Lecture Three - Flashcards
Digital Transformation - Definition
Integration of digital technologies in various sectors, transforming traditional business models and processes.
Digital Transformation Key Drivers - World Wide Web/ Internet
Foundation for global connectivity and information dissemination.
Digital Transformation Key Drivers - Cloud Computing
On-demand computing resources offering scalability and flexibility.
Digital Transformation Key Drivers - Smartphones
Ubiquitous mobile devices that facilitate connectivity and application access.
Digital Transformation Key Drivers - Internet of Things
Interconnected devices generating real-time data for analysis and automation.
Digital Transformation Key Drivers - 5G Networks
Advanced mobile communication with high-speed data transfer and low latency.
Digital Transformation Sectoral Impacts - E-commerce, FinTech, E-government:
Revolutionizing business and governance with digital platforms.
Digital Transformation Sectoral Impacts - Industry 4.0/5.0
Advancing manufacturing through automation and data exchange (Cyber-Physical Systems).
Digital Transformation Sectoral Impacts - Circular Economy
Enhancing resource efficiency and sustainability through data-driven asset management.
Digital Transformation Sectoral Impacts - Smart Cities
Integrating infrastructure and services for increased operational efficiency and improved quality of life.

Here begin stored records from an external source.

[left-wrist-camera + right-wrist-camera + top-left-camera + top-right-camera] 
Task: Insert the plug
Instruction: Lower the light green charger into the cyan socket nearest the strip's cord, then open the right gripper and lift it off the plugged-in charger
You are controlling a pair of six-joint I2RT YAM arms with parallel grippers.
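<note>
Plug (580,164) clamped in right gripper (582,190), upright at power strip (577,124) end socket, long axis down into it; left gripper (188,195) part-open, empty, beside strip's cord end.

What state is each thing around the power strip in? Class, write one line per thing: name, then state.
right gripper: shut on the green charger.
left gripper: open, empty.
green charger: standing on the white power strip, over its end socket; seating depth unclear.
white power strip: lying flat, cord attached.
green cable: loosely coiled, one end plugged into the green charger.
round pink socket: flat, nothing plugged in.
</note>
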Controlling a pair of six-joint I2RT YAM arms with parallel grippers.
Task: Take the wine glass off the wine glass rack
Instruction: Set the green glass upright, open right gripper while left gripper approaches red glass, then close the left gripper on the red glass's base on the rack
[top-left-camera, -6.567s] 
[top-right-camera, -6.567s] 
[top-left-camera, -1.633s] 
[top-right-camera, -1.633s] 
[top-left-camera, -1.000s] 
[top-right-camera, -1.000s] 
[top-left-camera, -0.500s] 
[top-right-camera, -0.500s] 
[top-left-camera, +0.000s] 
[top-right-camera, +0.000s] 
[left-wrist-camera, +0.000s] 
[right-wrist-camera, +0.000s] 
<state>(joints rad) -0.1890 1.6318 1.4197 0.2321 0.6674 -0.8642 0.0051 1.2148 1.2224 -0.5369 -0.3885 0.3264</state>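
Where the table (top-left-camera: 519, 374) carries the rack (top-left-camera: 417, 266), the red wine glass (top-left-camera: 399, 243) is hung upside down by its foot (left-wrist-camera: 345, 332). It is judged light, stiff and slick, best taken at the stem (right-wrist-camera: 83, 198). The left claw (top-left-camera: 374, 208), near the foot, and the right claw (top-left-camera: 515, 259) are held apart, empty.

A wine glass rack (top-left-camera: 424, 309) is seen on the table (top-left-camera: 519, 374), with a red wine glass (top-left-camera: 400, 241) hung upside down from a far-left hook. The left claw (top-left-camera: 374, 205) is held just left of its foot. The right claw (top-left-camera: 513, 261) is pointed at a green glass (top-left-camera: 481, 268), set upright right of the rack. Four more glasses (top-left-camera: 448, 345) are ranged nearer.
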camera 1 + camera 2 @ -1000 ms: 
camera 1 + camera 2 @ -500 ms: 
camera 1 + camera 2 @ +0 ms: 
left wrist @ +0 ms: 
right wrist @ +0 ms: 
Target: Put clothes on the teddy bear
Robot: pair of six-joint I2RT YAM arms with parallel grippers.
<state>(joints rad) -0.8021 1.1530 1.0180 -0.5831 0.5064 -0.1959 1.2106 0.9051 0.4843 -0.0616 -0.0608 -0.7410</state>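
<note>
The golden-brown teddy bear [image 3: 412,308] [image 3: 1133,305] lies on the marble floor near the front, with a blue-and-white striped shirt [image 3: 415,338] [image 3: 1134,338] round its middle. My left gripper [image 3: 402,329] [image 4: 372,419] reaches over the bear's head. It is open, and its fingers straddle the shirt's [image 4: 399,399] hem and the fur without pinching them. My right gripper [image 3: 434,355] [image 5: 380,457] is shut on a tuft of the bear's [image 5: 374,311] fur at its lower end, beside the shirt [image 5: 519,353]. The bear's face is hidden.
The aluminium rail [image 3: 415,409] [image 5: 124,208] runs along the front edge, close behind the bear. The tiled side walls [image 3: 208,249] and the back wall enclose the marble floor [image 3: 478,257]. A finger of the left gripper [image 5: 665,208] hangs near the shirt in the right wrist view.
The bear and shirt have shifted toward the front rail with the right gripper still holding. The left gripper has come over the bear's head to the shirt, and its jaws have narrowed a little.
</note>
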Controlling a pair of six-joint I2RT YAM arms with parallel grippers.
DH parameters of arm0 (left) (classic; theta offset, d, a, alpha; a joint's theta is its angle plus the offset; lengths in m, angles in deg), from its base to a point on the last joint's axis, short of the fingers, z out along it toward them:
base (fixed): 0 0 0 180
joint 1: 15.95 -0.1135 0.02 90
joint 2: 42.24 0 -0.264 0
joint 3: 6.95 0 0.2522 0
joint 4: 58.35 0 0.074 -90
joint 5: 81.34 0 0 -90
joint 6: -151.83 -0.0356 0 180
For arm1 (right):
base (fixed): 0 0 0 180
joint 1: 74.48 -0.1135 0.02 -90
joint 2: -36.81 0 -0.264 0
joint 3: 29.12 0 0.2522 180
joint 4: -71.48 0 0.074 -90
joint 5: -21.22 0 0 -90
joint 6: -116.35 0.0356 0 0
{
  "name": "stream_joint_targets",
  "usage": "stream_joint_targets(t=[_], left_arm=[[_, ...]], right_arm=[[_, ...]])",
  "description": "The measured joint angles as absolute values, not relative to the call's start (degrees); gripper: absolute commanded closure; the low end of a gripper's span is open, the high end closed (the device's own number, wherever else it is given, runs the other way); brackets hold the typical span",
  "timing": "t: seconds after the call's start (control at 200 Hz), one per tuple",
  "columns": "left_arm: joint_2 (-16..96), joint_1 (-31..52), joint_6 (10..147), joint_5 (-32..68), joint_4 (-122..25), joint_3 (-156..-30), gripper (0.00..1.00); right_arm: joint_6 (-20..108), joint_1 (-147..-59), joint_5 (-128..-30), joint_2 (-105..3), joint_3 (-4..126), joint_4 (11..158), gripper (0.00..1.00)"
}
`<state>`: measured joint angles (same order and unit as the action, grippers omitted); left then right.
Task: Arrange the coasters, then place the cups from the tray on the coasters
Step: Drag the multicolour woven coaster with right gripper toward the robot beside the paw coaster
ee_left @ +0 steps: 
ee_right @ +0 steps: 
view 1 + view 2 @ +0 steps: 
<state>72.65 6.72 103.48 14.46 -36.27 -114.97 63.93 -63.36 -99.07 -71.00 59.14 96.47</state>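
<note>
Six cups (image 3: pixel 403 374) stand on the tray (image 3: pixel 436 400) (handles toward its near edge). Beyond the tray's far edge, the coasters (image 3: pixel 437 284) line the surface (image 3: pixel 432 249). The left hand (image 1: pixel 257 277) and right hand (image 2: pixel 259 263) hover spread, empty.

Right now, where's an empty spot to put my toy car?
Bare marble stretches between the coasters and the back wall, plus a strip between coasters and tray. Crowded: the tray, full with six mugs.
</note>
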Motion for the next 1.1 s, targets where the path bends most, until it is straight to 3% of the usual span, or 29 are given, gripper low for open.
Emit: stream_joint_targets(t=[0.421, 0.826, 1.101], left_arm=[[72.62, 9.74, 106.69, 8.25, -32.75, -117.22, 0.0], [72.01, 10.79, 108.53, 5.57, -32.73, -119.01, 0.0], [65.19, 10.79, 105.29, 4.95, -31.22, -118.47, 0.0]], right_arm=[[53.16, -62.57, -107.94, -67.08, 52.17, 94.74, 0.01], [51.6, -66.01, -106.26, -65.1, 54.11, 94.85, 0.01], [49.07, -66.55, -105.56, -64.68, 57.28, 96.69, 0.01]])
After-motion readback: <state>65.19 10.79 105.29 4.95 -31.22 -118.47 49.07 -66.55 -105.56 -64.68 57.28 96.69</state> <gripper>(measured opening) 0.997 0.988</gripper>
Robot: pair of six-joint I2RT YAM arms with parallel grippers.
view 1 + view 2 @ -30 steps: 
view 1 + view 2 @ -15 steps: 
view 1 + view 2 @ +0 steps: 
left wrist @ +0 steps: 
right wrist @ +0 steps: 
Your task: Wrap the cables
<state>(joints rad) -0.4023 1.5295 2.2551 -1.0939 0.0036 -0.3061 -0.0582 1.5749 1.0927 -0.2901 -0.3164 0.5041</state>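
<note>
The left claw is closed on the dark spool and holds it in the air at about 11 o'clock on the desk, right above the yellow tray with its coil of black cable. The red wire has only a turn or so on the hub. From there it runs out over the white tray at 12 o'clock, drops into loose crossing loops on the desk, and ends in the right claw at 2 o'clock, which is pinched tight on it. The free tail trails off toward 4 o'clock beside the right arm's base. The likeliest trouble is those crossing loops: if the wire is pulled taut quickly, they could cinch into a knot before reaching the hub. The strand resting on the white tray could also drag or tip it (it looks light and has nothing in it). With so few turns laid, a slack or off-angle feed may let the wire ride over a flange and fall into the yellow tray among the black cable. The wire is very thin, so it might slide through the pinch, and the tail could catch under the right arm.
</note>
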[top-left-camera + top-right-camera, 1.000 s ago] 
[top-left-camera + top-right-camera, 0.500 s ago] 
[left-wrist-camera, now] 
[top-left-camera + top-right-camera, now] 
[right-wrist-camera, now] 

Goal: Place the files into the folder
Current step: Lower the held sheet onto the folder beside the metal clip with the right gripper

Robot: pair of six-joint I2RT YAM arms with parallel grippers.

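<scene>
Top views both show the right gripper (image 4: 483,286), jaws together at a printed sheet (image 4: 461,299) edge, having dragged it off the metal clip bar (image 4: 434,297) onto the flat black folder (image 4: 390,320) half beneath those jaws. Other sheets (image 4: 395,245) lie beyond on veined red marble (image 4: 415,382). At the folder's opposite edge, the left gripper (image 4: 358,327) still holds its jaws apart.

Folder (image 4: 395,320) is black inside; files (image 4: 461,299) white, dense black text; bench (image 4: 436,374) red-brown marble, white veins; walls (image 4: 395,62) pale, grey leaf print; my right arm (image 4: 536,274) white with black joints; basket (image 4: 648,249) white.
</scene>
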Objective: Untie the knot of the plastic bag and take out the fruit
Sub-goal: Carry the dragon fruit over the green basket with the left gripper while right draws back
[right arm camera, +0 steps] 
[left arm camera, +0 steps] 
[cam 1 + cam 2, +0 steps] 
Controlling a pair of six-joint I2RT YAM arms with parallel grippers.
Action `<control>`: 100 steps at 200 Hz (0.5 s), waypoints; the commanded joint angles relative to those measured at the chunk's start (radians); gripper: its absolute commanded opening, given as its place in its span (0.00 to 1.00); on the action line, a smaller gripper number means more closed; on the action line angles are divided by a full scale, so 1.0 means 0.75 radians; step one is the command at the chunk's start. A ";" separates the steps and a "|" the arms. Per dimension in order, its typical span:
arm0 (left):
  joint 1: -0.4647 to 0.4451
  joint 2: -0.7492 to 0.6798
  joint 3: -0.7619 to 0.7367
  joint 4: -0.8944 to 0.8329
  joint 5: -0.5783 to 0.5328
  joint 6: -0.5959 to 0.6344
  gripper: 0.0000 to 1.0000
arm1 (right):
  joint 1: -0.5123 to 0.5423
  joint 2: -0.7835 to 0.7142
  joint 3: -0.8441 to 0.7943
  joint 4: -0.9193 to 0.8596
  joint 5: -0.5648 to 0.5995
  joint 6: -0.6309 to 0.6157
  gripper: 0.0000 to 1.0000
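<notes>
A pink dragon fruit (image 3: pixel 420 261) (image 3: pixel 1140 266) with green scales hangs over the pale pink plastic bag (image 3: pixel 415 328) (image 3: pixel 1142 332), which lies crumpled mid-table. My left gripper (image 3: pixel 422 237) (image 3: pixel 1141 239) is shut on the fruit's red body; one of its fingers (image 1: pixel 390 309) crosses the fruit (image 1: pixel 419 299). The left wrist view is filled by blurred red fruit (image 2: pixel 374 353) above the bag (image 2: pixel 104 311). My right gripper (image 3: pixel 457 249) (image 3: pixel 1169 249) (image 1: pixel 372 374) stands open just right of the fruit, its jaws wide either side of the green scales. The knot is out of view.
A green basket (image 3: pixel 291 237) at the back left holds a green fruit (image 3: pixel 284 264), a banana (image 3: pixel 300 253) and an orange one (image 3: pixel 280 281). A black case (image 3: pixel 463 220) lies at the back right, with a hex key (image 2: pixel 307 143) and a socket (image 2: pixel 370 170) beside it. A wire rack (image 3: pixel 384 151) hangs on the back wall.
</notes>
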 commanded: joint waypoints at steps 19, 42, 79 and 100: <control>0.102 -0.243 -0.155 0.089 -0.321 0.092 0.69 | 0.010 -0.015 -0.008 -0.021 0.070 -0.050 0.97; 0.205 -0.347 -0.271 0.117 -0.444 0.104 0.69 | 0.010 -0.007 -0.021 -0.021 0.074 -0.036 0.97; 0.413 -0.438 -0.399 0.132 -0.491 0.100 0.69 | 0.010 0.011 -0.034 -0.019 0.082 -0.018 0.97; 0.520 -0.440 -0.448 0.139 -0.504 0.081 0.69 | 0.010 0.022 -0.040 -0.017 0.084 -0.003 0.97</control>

New Emerging Paradigms - Industry 4.0/5.0
Automation and Data Exchange: Leveraging Cyber-Physical Systems to enhance manufacturing processes and productivity.
Impact: Streamlined operations, increased production efficiency, and improved product quality.
New Emerging Paradigms - Circular Economy
Data Utilization: Tracking and managing assets to maximize value and minimize waste through continuous resource upscaling.
Impact: Promotes environmental sustainability by optimizing resource usage and lifecycle management.
New Emerging Paradigms - Smart Cities
Infrastructure Integration: Virtualization and integration of urban services and infrastructure for improved efficiency.
Impact: Enhances urban living through innovative solutions and operational insights.
New Emerging Paradigms - Digital Health
Efficient Healthcare Delivery: Application of digital technologies in medicine for developing new treatments and improving patient care.
Impact: Facilitates aged and assisted living, supports chronic disease management, and enhances patient outcomes.
Big Data - Concept
Refers to large, complex datasets that are challenging to process using traditional data processing methods.
Big Data - Attributes (The 5 V’s)
Velocity: Speed at which data is generated, collected, and processed, often in real-time.
Volume: Massive amounts of data generated from diverse sources, measured in petabytes or exabytes.
Value: Economic and strategic benefits derived from analyzing and utilizing data effectively.
Variety: Diversity of data formats and sources, including structured, semi-structured, and unstructured data.
Veracity: Accuracy, reliability, and trustworthiness of data, which can be affected by factors like data quality and biases.
Big Data - Definition
Large-scale datasets characterized by high complexity and volume, requiring advanced technologies for management and analysis.
Big Data - Key Features
High Throughput Processing: Ability to manage and analyze vast volumes of data efficiently.
Diverse Sources: Data from social media, IoT devices, transaction systems, and more, contributing to a rich but complex data ecosystem.
Big Data - Challenges
Data Management: Storing and organizing data to facilitate easy retrieval and analysis.
Data Quality: Ensuring accuracy and consistency across diverse datasets.
Analytics: Developing methodologies and tools to derive meaningful insights and drive business intelligence.
Data Storage & Processing Over Time - Historical Evolution
3,000 BC: Ancient Egypt’s use of written records for crop storage management, marking the early use of data.
circa 1,450 AD: The printing press revolutionized data dissemination through mass-produced written materials.
1940s: Advent of digital computers with data stored on magnetic tape, requiring sequential reading.
1950s: Introduction of more affordable PCs and the first database systems, enabling broader data management.
1960s: Development of specialized Database Management Systems (DBMS) to enhance data organization.
1970s: Emergence of relational databases offering data independence by separating physical and logical data representations.
1980s: Geographic expansion of businesses led to increased data sources and complexity.
1990s onwards: Big Data emerged as a strategic asset, providing a competitive advantage through advanced analytics.
Data Lake - Definition
A vast repository for raw, unprocessed data without a predefined purpose.
Data Lake - Usage
Ideal for storing diverse data types until specific processing and analysis needs are identified.
Data Warehouse - Definition
A centralized repository organized in a unified data model, designed to aggregate and curate data from multiple sources.
Data Warehouse - Usage
Supports business operations by providing clean, organized data ready for analysis and reporting.